「ねぇ美紅…。大丈夫?」
「なにが?」
授業が終わると、心配そうな顔で律が私の元にやって来た。
「最近よく授業中寝てるみたいだし…。何かあった?」
「寝てるのはいつものことだよ。
大丈夫。何もないよ。」
律には言えない。
心配かけたくない。
私は、笑顔を見せた。
「でも、顔色悪いよ?」
「んー確かに少し怠いかな?
それより、律。明日のパーティー何時から?」
これ以上追求してくれるなと言わんばかりに話題を変えた。
「……え?19時からだけど……。

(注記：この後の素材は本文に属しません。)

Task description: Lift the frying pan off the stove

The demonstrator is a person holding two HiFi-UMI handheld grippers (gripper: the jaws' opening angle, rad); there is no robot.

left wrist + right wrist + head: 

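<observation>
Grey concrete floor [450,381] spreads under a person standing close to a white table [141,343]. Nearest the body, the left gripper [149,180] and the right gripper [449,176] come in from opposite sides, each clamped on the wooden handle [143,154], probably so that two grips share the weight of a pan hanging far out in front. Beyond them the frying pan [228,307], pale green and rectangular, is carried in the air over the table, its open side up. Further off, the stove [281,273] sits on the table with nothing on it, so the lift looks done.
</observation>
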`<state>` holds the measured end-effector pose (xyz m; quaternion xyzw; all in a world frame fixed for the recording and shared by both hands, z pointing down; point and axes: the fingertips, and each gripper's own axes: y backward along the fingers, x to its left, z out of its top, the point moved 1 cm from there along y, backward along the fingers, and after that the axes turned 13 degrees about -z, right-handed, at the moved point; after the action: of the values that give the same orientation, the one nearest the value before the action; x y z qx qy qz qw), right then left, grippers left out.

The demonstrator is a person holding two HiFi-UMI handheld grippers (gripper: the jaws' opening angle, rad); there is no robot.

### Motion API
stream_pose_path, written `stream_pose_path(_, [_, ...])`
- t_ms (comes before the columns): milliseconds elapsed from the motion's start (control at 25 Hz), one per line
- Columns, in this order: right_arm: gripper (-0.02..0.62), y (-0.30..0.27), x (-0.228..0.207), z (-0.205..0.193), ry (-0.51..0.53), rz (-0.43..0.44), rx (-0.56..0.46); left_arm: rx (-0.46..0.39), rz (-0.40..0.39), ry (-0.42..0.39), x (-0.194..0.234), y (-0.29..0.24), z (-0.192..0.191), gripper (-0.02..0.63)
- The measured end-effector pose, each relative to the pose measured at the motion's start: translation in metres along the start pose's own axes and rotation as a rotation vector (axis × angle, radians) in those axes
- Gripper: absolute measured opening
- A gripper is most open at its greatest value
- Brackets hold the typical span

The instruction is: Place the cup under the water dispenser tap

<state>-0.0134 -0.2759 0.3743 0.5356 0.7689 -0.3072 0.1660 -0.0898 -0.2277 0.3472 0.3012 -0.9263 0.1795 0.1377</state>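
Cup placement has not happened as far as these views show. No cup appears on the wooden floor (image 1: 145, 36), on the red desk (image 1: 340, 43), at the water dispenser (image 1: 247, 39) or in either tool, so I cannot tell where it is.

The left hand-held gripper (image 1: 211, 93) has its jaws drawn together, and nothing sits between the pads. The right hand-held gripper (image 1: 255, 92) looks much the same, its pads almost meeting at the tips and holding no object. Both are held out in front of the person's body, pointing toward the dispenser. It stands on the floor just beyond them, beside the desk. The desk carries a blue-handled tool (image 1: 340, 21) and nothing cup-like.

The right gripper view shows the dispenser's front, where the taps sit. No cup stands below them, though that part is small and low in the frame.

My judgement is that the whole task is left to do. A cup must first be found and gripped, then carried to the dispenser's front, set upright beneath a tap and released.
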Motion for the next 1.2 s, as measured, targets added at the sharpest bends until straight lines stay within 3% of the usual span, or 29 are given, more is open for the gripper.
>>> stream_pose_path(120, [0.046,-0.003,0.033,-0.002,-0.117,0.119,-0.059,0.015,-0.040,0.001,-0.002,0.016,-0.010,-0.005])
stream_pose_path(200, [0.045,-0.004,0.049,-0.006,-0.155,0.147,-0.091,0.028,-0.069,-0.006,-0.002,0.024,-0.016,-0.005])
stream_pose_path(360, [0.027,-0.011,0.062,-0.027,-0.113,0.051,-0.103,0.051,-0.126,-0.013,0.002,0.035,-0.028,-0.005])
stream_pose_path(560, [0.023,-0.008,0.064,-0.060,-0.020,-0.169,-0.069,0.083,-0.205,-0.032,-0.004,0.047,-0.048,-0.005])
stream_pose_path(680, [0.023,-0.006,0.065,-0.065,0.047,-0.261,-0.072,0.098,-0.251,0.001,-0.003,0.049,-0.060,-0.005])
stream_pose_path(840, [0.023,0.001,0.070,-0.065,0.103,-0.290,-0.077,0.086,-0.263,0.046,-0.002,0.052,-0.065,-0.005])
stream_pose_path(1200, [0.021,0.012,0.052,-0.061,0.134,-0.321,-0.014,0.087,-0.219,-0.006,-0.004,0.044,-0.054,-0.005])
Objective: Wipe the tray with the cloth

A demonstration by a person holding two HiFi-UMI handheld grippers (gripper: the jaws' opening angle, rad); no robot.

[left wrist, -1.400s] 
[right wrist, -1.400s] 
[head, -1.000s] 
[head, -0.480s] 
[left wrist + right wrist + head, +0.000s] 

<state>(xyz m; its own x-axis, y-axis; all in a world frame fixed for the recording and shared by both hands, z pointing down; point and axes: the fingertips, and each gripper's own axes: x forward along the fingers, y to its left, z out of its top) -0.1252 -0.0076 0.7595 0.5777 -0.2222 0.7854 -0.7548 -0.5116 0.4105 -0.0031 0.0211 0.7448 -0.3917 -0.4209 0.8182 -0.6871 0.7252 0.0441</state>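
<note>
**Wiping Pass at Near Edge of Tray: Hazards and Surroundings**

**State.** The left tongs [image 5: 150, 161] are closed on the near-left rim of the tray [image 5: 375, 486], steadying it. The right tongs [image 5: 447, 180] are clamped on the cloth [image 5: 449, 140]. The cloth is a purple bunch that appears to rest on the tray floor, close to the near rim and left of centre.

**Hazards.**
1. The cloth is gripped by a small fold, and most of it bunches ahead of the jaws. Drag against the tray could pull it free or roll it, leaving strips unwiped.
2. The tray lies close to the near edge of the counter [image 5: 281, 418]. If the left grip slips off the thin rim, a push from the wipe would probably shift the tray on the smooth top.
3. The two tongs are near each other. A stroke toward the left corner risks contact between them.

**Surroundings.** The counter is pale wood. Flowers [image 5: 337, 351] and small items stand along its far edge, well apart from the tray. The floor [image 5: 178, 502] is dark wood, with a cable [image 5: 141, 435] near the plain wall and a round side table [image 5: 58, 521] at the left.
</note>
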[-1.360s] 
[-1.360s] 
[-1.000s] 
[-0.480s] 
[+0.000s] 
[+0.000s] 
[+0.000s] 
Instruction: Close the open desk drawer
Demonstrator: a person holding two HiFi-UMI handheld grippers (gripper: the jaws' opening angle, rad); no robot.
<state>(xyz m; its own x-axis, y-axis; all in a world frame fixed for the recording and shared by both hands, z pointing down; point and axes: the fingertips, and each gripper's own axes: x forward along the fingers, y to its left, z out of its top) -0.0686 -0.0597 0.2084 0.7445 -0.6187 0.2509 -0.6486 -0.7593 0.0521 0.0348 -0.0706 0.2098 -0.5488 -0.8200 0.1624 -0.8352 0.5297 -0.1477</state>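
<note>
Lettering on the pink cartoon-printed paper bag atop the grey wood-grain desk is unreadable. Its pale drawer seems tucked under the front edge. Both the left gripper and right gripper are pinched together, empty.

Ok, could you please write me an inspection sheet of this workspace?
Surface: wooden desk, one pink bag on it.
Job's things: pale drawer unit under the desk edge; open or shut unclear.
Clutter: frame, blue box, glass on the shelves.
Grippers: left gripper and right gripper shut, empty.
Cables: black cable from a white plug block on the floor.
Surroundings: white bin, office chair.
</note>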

美紅体調悪いなら無理して来なくても大丈夫だよ?紹介はいつでもできるんだし……。」
「ううん。大丈夫。パーティーには行く。今日はもう早退するね。」
明日は土曜日。
律の彼氏の誕生日パーティーだ。
そこには数々の名立たる重鎮達が雁首揃えてやってくる。
これはチャンスかもしれない。
小さな情報でもいい。何か収穫があるかもしれない。
私は、そんな不純な理由でパーティに参加しようとしている。それがなんだか律をも利用しているみたいで律の顔をなんだか見れない。
だから、心配そうな顔を向ける律から逃げるように教室をあとにした。